Diese einfache Erkenntnis musste erst in ihm reifen. In dieser Phase des Grübelns und der Suche habe er sich oft energielos gefühlt. „Was früher unbeschwert war, ist plötzlich nicht mehr ganz so einfach.“ Er folgte schließlich allein seinem Willen, denn „wenn ich auf jeden Rücksicht nehme, dann zerreiß ich mich selber“. Den Vereinswechsel unternahm er in Eigenregie. Sein Manager Klaus Kärcher erfuhr davon erst später. Schumann glaubt, seine Lehren gezogen zu haben. „Ich erkenne heute den einen oder anderen Parasiten mehr.“ Auf Leute, die sich mit ihm zeigen wollen, „nur um ein Stück vom Kuchen abzubekommen“, kann er getrost verzichten.
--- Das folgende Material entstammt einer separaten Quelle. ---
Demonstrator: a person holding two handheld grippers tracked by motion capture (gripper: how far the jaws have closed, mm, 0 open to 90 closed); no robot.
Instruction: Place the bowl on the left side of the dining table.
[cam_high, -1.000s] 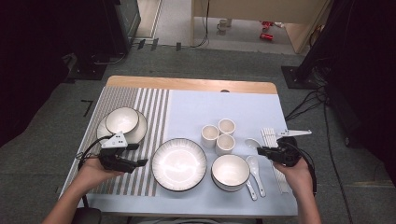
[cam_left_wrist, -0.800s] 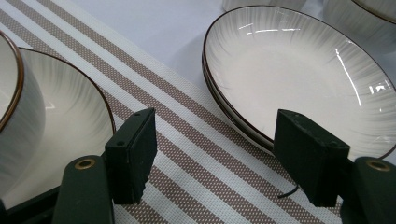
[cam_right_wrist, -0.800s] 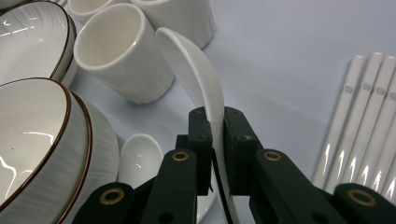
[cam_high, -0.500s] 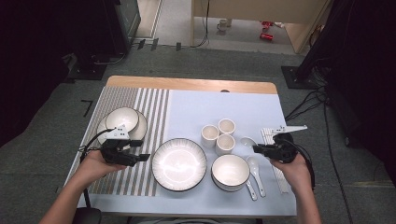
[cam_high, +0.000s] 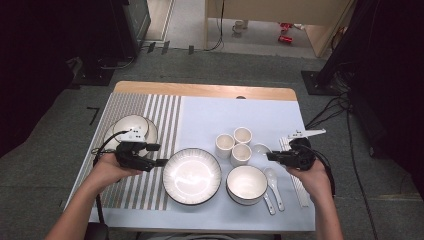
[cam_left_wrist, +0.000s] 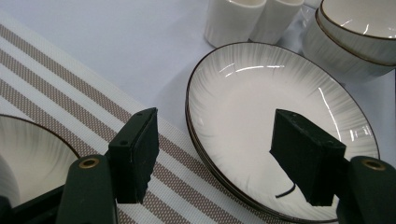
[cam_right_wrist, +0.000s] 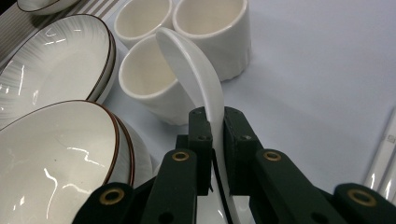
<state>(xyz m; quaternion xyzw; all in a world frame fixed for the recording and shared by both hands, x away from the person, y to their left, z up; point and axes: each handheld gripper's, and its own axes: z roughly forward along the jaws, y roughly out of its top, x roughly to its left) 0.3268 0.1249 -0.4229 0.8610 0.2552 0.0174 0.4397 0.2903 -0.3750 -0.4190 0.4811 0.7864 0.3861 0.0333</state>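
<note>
While the right gripper (cam_right_wrist: 215, 140) pinches a white spoon (cam_right_wrist: 194, 74) tight near the tabletop's right edge, its scoop sticks up beside three cups (cam_high: 234, 143). The left gripper (cam_left_wrist: 219, 158) has just been closing a bit, yet its jaws stand apart with nothing between them, over the big plate's (cam_left_wrist: 261, 116) rim near the front edge.

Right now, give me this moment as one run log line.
right gripper: shut on spoon | left gripper: open, jaws just closing, nothing between, over plate rim
</note>
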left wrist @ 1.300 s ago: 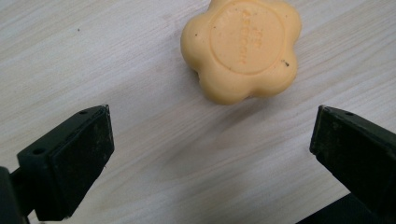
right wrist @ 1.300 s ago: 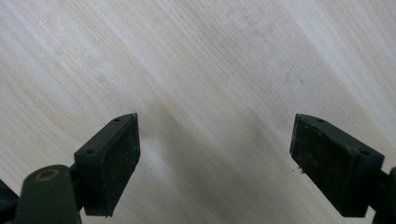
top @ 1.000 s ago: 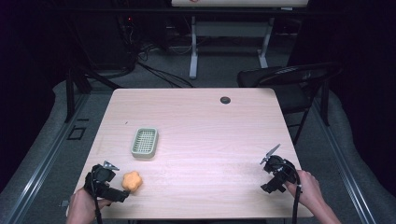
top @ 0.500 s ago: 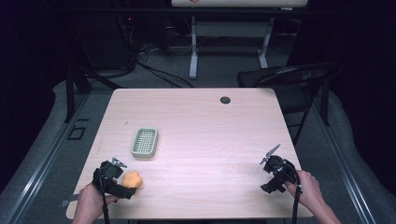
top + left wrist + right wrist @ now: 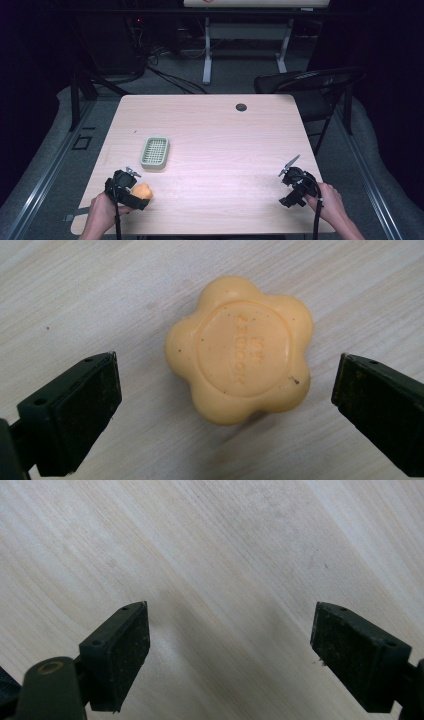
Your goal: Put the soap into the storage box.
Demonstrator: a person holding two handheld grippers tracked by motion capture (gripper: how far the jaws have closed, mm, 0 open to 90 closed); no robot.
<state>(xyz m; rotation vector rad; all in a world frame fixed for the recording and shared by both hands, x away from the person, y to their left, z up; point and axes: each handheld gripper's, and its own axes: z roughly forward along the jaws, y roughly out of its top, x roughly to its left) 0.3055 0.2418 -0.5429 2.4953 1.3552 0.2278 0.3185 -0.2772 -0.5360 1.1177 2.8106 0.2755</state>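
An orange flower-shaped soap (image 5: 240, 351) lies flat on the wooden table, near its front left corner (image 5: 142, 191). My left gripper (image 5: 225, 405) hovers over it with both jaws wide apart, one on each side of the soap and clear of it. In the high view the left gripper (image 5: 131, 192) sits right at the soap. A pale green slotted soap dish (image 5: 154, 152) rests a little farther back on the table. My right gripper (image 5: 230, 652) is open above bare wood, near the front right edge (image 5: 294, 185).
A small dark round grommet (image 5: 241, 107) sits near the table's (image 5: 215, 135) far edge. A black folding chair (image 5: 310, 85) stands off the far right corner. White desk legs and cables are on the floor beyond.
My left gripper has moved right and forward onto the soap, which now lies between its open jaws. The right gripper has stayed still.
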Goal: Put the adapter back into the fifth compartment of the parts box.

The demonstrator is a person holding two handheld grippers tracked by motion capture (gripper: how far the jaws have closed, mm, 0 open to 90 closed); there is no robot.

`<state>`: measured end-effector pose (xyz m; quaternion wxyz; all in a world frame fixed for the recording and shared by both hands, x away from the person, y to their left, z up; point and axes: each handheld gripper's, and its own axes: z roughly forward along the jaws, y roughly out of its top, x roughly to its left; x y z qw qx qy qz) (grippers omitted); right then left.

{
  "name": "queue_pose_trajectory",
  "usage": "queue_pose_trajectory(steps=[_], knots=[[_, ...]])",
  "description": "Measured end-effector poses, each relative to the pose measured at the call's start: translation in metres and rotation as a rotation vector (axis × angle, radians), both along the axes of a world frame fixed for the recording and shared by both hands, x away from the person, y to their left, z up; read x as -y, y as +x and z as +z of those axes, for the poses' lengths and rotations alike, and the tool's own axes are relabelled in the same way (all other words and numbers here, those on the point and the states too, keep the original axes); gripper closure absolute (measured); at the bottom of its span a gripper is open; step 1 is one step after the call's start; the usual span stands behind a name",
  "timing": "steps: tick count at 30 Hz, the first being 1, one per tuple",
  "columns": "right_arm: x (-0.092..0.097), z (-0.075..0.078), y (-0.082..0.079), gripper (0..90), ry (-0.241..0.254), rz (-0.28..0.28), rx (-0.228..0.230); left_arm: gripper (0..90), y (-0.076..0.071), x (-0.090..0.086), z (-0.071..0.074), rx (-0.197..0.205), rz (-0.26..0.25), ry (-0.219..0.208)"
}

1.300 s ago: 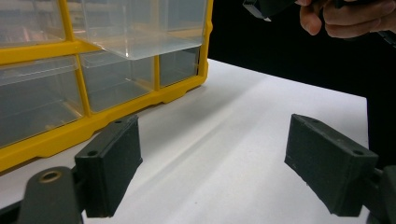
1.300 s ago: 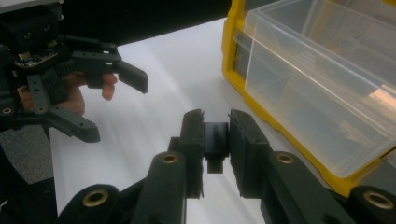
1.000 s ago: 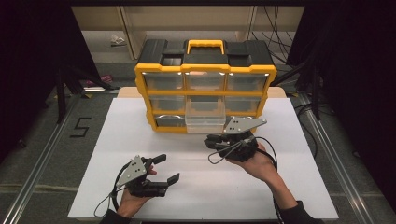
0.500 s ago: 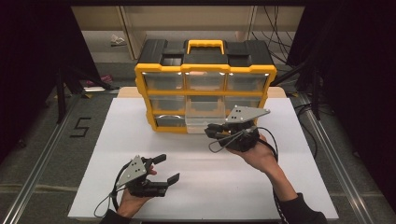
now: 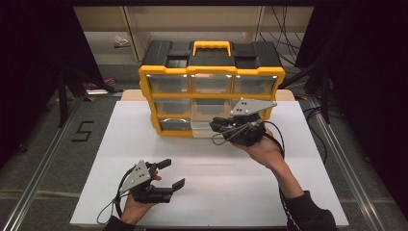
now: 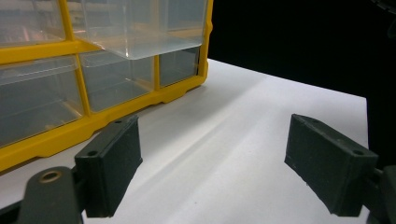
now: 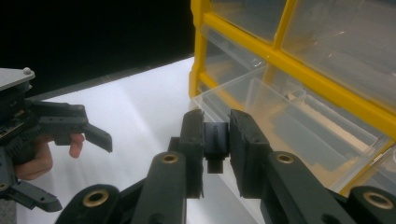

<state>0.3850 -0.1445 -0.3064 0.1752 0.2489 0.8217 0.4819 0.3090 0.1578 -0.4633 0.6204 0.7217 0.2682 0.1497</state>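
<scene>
**Small black part raised to the pulled-out drawer**

High view: The right gripper (image 5: pixel 217 126) is seen higher and nearer the yellow organizer (image 5: pixel 211 89) than a second ago, when it was held lower over the white table (image 5: pixel 231 192). It is now placed just in front of the pulled-out clear drawer (image 5: pixel 204 126) in the bottom row. The left gripper (image 5: pixel 168 174) is found unmoved near the front edge, its jaws spread with nothing between them.

Left gripper view: The two jaws are seen wide apart over the bare white table, with the organizer's lower drawers to the left and the open drawer (image 6: pixel 135 32) jutting out above.

Right gripper view: The jaws are pressed onto a small black part (image 7: pixel 215 142), which is pinched between the pads. The part is held just beside the near rim of the open drawer (image 7: pixel 280 121). The left gripper (image 7: pixel 79 154) is seen farther off.
</scene>
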Motion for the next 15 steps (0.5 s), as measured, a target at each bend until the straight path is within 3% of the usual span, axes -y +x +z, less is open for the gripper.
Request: queue_pose_trajectory(steps=[15], knots=[[0.002,0.009,0.015,76.3,0.011,-0.043,0.009,17.7,0.000,0.000,0.000,0.001,0.003,-0.001]])
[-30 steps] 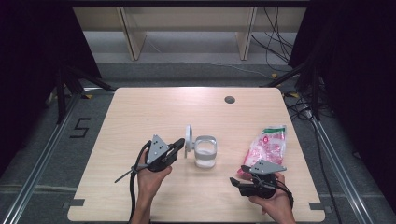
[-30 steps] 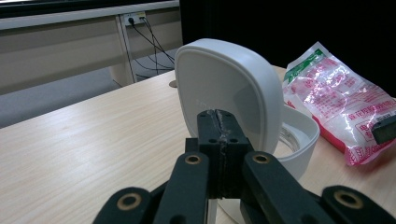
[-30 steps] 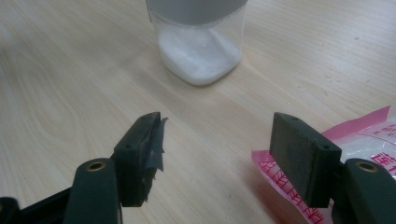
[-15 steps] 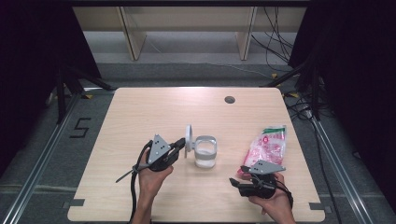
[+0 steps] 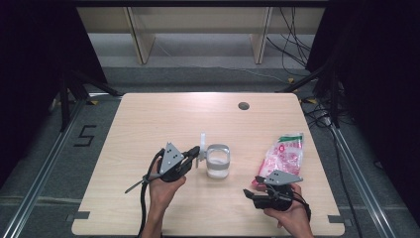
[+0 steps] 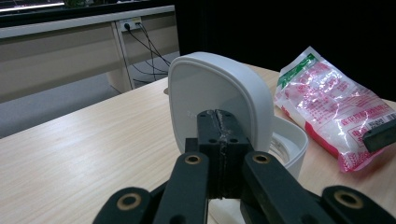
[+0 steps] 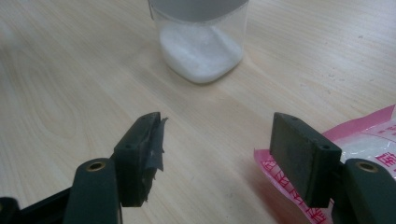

Gewonnen hat er „an Kaltschnäuzigkeit und Weitsicht“. Er schaut vorerst bis zur EM im Juli in München. Dort will er seinen Titel von Budapest 1998 verteidigen. Der Russe Borsakowski und der Pole Czapiewski, der Däne Kipketer und nicht zuletzt der Schweizer Weltmeister Bucher wollen ihn daran hindern. „Wenn ich topfit bin, habe ich auch eine Siegchance“, sagt Schumann selbstsicher. „Aber es wird verdammt schwer, bis dahin ohne Ablenkungen und Probleme zu trainieren.“ Ende Dezember hatte er eine üble Bronchitis, deshalb solle man in der Wintersaison keine Wunder erwarten. Er geht nach der Veranstaltung in Erfurt noch am Sonntag in Stuttgart und in Stockholm (13. Februar) an den Start. Anfang März findet die Hallen-EM in Wien statt. „Ich kann jetzt mit vielen Sachen besser umgehen“, sagt er, „die Frage ist aber, ob ich schneller laufen kann, denn darum geht es eigentlich.“ Diese Frage will Nils Schumann in diesem Jahr beantworten. Nicht mehr und nicht weniger.